▸ To do
Reproduce exactly the lines from the one containing "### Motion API" through the last line of the data, both ends included.

▸ Dataset excerpt
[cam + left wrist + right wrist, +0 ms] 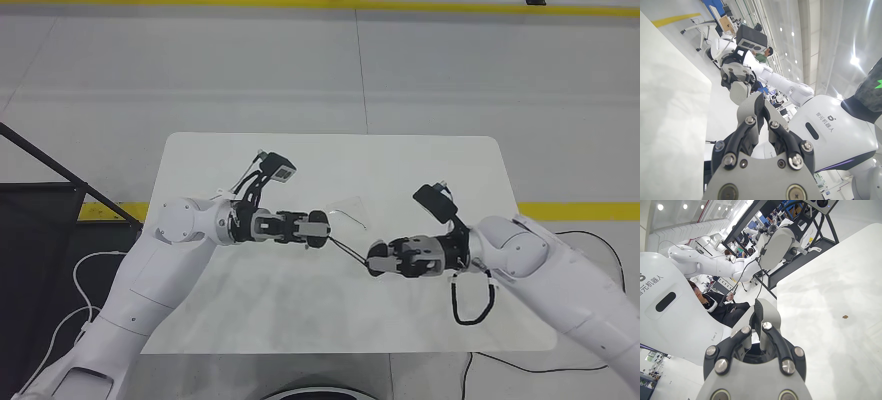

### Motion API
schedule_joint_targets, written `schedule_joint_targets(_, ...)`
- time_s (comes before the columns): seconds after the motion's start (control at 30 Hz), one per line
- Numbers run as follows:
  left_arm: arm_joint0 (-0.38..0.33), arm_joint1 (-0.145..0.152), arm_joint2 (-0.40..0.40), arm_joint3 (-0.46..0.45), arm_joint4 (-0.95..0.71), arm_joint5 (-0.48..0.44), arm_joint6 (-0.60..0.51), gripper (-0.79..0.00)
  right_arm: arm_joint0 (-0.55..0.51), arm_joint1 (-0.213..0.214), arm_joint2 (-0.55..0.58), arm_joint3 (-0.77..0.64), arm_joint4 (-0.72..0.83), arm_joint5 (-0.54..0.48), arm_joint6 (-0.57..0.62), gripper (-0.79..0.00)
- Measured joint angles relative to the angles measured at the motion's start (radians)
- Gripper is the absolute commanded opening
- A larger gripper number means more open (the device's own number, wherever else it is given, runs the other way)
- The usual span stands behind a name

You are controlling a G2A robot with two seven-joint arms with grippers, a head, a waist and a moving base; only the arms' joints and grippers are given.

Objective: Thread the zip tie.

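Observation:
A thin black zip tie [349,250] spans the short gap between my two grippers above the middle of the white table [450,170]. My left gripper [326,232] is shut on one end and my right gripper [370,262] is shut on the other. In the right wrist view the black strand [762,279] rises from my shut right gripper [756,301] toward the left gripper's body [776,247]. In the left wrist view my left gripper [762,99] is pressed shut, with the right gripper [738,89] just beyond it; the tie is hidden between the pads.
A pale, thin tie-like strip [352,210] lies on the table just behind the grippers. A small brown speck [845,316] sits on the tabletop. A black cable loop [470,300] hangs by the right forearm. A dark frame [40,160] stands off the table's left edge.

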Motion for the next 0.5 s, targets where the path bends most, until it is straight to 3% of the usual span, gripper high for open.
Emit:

▸ Output for this task
### Motion API
schedule_joint_targets, written `schedule_joint_targets(_, ...)`
- time_s (comes before the columns): seconds after the motion's start (control at 30 Hz), one per line
- Numbers run as follows:
  left_arm: arm_joint0 (-0.38..0.33), arm_joint1 (-0.145..0.152), arm_joint2 (-0.40..0.40), arm_joint3 (-0.46..0.45), arm_joint4 (-0.95..0.71), arm_joint5 (-0.48..0.44), arm_joint6 (-0.60..0.51), gripper (-0.79..0.00)
  right_arm: arm_joint0 (-0.55..0.51), arm_joint1 (-0.213..0.214), arm_joint2 (-0.55..0.58), arm_joint3 (-0.77..0.64), arm_joint4 (-0.72..0.83), arm_joint5 (-0.54..0.48), arm_joint6 (-0.57..0.62), gripper (-0.79..0.00)
- Measured joint angles relative to the angles measured at the motion's start (radians)
- Gripper is the absolute commanded opening
- A larger gripper number means more open (the device's own number, wherever else it is given, runs the other way)
- The usual span stands behind a name

You are controlling a G2A robot with two seven-joint arms with grippers, a head, a waist and a moving base; only the arms' joints and grippers are given.

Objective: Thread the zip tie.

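Observation:
A thin black zip tie [349,250] spans the short gap between my two grippers above the middle of the white table [450,170]. My left gripper [326,232] is shut on one end and my right gripper [370,262] is shut on the other. In the right wrist view the black strand [762,279] rises from my shut right gripper [756,301] toward the left gripper's body [776,247]. In the left wrist view my left gripper [762,99] is pressed shut, with the right gripper [738,89] just beyond it; the tie is hidden between the pads.
A pale, thin tie-like strip [352,210] lies on the table just behind the grippers. A small brown speck [845,316] sits on the tabletop. A black cable loop [470,300] hangs by the right forearm. A dark frame [40,160] stands off the table's left edge.
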
Motion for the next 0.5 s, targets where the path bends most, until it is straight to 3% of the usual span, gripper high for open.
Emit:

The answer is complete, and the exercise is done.